Brian and I were controlled-speedlining limbs from the bottom of the canopy, starting at about 30-40' for two hours-ish. Brian lowered out and Roger came up. I headed down for a break and lunch at 1230, while Roger continued to work the tree. We were gaining enough height to be able to send all the limbs from around the whole tree to the better primary dropzone where the chipper/ truck was parked on Roger's side of the tree.
We started with two close landing zones. One was a patch of ground between tall rhodies at the tree base, and an even taller rhodie. It went--tree, rhodie, LZ, larger rhodie, chipper--just a scoot around the rhodie with the brush). This closer proximity to the trunk allowed hand tensioning the speedline with a redirect 'biner that added enough friction.
The other LZ was over rhodies at the base and the garage on the secondary side of the tree, down into a paved area that accessed the garage.

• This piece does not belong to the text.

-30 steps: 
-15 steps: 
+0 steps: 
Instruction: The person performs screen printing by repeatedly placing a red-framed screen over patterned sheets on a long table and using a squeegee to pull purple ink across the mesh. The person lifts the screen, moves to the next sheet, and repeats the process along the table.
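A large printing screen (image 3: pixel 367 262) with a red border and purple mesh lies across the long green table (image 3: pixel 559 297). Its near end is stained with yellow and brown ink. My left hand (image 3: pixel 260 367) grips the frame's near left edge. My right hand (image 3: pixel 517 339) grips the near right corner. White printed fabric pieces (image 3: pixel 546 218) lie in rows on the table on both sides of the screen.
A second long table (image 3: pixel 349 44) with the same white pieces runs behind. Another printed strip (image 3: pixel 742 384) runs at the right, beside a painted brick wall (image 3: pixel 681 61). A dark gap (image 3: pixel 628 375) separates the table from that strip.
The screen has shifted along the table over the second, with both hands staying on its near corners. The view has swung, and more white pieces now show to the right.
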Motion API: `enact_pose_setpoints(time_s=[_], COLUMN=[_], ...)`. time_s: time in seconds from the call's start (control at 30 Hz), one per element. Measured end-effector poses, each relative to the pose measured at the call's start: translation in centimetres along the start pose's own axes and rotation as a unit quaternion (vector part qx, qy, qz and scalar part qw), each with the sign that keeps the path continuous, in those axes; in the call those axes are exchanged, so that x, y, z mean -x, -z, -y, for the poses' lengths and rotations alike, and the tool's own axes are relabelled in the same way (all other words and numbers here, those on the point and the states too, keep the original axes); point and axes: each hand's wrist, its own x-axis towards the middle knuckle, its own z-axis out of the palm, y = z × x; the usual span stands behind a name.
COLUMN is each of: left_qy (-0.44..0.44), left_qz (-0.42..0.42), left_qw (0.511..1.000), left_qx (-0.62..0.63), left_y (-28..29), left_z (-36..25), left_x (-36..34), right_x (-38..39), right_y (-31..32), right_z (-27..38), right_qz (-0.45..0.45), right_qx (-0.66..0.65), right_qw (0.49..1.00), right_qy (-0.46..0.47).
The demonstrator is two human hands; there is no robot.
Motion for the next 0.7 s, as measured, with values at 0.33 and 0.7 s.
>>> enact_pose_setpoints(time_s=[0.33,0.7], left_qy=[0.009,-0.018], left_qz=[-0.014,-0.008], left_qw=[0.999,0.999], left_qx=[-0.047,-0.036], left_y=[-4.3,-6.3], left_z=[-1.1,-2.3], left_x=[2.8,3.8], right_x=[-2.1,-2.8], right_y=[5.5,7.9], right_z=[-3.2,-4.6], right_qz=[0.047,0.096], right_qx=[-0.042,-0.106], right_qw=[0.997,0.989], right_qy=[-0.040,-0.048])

This had a 3:1 to get the horizontal distance necessary to clear the garage.
After gaining enough height, we were clear for speedlining to the primary side without risking hitting the house or garage with the long limbs (25'+ for the longer ones, maybe 30', but I try not to exaggerate). Roger was able to send them all his way, which is when I went down. This meant only having to drag limbs 10-15' rather than the extra distance from the secondary landing zone, which was probably an extra 50-75'.
As Roger climbed higher, he gained enough height to jump over the taller rhodie to a farther landing zone with a 3:1/ porty combo for tension, and without a control line. Just free sliding them. I headed up around 230-ish until 515-ish, when Roger grabbed some lunch and worked the ground with the crew, and grabbed pictures. I headed down and Roger came back up, working until 7PM.
I think that the plan was to handsaw limbs until 8am on craning day, speedlining them to the LZ, then at 8am, fire up the saw for the remaining work.